Kupang, KN – Dewan Perwakilan Rakyat Daerah (DPRD) Kota Kupang kembali menggelar Sidang II Tahun 2020-2021 di Ruang Sidang Sasando DPRD Kupang Kupang, Sabtu 12 Juni 2021.
Pantauan media, Wali Kota Kupang, Jefri Riwu Kore, Sekretaris Daerah (Sekda) Kota Kupang, Fahrens Funay, dan Kepala BPBD Kota Kupang Jimmy Didok tidak menghadiri persidanagan tersebut.
Dalam persidangan, Sekretaris Pansus, Diana Bire, yang juga merupakan anggota DPRD Kota Kupang menuntut Kepala BPBD Jimmy Didok untuk memberikan klarifikasi terkait pembagian tandon air yang mencatut sejumlah nama anggota DPRD.
Dia menegaskan, jika Kepala BPBD telah menghilang dari Kota Kupang, maka Pemerintah Kota Kupang wajib memberikan klarifikasi langsung. Karena Jimmy Didok telah membawa nama BPBD Kota Kupang.

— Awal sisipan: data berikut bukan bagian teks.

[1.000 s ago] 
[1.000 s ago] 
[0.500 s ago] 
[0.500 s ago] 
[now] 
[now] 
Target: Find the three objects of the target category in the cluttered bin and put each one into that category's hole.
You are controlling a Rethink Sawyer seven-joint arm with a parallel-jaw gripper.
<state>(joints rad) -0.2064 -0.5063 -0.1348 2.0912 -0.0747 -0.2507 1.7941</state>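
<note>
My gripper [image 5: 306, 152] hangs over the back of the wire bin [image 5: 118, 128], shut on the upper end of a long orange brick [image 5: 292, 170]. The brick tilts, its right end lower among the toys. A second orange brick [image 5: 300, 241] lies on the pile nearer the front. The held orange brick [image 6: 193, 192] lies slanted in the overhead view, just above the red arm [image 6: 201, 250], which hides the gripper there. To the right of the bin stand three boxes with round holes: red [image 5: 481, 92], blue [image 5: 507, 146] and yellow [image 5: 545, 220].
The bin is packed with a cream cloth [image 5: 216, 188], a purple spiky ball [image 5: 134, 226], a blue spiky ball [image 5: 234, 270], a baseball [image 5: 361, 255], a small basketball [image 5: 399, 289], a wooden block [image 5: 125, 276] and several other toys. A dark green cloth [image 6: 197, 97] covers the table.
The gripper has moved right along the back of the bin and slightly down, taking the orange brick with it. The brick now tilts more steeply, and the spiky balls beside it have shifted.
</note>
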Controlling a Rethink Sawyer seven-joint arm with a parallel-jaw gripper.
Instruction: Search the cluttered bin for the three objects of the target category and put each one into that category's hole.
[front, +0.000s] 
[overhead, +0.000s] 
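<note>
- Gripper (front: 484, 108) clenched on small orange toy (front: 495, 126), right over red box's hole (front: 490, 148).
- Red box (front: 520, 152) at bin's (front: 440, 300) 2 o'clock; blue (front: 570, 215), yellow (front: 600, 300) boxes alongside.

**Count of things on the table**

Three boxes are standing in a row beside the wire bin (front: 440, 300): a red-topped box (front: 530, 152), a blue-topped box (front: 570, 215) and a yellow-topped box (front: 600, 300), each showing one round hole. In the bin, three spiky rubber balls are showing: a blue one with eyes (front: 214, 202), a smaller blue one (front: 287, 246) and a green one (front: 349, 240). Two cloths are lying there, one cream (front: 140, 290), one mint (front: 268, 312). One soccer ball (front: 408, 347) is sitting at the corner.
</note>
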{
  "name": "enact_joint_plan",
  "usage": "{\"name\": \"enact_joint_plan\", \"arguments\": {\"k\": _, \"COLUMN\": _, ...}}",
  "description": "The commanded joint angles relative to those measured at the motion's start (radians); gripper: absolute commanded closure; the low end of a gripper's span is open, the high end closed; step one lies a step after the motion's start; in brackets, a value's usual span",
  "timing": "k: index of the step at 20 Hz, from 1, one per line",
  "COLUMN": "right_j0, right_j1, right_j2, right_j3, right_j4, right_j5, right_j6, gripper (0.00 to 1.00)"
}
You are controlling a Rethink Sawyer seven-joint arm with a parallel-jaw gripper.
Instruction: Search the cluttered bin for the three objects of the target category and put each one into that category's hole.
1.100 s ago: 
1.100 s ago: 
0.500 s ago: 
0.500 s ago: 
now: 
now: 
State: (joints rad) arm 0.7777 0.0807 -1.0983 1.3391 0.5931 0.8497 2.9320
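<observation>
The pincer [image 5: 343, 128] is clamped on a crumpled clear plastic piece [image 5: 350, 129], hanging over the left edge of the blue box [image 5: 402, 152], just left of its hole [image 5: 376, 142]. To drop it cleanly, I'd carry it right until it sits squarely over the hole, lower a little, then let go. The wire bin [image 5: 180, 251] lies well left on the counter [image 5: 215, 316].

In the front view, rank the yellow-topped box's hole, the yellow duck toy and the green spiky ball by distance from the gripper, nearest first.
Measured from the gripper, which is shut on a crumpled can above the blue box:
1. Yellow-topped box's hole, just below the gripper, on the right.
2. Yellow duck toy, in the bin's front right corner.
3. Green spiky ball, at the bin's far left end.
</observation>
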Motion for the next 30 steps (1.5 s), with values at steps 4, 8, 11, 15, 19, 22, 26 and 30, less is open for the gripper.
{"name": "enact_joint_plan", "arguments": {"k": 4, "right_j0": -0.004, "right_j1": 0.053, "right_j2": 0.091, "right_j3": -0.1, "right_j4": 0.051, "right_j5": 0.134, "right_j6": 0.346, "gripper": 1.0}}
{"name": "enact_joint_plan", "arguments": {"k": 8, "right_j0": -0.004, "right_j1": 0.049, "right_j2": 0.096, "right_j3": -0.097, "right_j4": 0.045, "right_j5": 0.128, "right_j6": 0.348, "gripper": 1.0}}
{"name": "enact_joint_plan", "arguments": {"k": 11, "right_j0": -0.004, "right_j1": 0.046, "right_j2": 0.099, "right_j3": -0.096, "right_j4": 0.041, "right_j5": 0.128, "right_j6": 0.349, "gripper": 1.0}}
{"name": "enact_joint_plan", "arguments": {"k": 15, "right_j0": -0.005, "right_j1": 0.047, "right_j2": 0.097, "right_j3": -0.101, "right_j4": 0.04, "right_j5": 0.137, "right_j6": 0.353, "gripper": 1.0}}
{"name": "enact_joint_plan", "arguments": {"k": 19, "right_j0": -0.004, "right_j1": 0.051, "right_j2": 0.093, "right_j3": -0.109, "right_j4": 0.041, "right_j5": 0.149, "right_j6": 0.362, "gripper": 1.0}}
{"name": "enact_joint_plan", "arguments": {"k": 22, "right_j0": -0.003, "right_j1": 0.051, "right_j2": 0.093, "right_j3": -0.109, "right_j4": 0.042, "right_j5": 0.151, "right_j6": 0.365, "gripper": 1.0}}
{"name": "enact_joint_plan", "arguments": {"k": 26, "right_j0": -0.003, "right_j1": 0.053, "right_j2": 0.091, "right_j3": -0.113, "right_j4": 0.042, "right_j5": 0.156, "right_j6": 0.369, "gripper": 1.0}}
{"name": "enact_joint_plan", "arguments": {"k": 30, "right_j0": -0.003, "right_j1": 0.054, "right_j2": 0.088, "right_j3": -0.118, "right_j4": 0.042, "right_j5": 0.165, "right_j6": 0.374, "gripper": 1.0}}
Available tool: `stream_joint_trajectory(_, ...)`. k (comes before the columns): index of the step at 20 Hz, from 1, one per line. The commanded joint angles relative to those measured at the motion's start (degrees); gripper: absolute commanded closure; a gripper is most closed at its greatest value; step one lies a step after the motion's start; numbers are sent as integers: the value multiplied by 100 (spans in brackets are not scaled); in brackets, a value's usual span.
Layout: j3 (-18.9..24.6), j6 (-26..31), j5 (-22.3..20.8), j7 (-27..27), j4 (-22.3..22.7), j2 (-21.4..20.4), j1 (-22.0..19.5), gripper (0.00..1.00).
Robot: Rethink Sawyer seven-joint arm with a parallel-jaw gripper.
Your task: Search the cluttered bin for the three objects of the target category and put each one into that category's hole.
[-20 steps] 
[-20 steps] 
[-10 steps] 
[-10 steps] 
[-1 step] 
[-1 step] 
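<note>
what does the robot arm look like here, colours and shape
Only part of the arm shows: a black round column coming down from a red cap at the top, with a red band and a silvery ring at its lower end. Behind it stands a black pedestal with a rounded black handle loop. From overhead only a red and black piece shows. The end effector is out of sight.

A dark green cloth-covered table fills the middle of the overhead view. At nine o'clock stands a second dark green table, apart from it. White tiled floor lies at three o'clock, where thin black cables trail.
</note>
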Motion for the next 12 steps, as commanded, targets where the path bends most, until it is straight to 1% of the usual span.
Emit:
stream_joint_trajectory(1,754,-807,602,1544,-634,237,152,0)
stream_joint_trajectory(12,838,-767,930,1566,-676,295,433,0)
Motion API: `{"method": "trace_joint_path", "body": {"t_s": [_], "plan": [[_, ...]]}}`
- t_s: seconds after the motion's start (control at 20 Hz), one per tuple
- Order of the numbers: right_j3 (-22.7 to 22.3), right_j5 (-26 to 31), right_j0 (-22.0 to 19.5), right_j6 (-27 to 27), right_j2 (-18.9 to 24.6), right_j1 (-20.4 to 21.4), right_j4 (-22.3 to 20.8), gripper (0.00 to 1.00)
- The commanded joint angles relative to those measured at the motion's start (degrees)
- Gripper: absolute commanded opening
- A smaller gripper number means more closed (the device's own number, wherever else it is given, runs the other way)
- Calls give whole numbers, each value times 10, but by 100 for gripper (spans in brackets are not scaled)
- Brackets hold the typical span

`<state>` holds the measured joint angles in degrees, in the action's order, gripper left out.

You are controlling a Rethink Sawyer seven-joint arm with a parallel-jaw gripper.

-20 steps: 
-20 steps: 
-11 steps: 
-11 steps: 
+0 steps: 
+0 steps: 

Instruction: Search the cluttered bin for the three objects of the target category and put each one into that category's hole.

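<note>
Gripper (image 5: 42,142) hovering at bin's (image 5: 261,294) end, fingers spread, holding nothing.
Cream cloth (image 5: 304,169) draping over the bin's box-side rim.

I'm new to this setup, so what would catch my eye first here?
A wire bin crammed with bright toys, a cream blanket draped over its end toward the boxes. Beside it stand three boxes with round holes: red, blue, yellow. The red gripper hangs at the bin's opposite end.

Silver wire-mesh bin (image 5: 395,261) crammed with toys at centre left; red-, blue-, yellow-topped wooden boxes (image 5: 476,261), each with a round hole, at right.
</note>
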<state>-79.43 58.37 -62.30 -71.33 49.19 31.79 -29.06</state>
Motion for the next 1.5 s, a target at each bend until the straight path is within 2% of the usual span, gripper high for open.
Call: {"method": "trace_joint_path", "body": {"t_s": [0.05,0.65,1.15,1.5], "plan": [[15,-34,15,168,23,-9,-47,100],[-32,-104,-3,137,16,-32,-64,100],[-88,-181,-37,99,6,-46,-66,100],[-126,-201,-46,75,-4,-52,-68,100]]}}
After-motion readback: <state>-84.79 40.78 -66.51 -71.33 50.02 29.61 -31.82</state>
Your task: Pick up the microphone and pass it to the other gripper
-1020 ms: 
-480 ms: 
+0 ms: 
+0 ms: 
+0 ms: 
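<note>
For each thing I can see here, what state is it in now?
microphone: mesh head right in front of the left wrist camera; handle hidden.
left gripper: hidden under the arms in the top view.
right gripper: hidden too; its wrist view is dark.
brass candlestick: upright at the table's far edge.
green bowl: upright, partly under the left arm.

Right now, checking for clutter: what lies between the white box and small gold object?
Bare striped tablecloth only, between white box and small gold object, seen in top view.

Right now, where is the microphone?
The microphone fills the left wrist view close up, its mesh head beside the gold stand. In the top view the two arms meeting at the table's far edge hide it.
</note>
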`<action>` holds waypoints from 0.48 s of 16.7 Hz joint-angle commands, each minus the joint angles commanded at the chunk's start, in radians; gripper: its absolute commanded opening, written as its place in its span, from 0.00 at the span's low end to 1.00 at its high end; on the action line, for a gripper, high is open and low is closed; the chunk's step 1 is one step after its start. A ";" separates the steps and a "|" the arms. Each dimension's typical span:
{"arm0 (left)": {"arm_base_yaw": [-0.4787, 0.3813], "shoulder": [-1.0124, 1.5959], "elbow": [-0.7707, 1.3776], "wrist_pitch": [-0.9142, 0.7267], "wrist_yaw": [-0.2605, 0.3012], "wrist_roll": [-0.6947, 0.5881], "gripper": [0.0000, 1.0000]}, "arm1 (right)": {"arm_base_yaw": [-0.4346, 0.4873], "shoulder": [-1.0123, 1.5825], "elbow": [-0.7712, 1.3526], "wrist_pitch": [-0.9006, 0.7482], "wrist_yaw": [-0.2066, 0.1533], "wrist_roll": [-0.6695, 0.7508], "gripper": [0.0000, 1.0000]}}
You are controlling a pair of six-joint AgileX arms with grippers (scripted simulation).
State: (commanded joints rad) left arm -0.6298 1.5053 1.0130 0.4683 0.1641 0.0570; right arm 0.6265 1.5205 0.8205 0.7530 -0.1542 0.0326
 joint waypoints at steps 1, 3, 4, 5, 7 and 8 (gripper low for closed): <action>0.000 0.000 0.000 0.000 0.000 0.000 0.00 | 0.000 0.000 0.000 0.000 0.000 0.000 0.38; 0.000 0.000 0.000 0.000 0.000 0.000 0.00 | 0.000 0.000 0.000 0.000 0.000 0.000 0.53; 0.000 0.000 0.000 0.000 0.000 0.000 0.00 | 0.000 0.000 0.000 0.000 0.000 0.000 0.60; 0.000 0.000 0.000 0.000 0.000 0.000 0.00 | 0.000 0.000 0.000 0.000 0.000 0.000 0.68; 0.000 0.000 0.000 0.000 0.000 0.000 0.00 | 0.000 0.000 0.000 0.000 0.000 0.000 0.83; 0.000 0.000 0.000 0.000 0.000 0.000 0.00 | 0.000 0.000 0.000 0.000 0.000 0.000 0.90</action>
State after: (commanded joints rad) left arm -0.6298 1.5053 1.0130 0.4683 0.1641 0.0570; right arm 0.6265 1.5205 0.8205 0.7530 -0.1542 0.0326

“Kami minta Kepala BPBD Jimmy Didok untuk klarifikasi masalah pembagian tandon air. Kalau dia sudah menghilang dari Kota Kupang, maka kami minta klarifikasi dari pemerintah, apa benar kami menerima tandon, dan apa benar tandon itu ada di rumah kami,” tegasnya.
Dia juga meminta ketegasan pimpinan sidang untuk tidak melanjutkan sidang jika tidak dihadiri oleh pihak pemerintah daerah, dalam hal ini Wali Kota Kupang Jefri Riwu Kore.
“Di situkan menit-menit akhir baru Wakil Wali Kota Kupang datang. Saya tidak ingin ini terjadi lagi. Harus ada ketegasan dari pimpinan sidang. Kita kan mau benahi lembaga ini. Jadi mari kita mulai membiasakan yang benar, dan bukan membenarkan yang biasa,” jelasnya.
Menurutnya, selama persidangan berlangangsung tanpa dihadiri kepala daerah dan Sekda Kota Kupang dianggap sebagai hal yang biasa. Bahkan sidang tetap dilanjutkan seperti biasa.
“Kepala daerah tidak ada justru disanjung-sanjung. Tetapi jika kita yang tidak ada, akan dibuli habis-habisan oleh satu dunia di media sosial. Sehingga kami minta ketegasa, kalau tidak ada kepala daerah, tidak usa bersidang,” tandasnya.
Sementara Zeyto Ratuarat, anggota DPRD lainnya yang hadir dalam persidangan juga menegaskan bahwa Kepala BPBD Kota Kupang harus segera memberikan klarifikasi terkait masalah pembagian tandon air.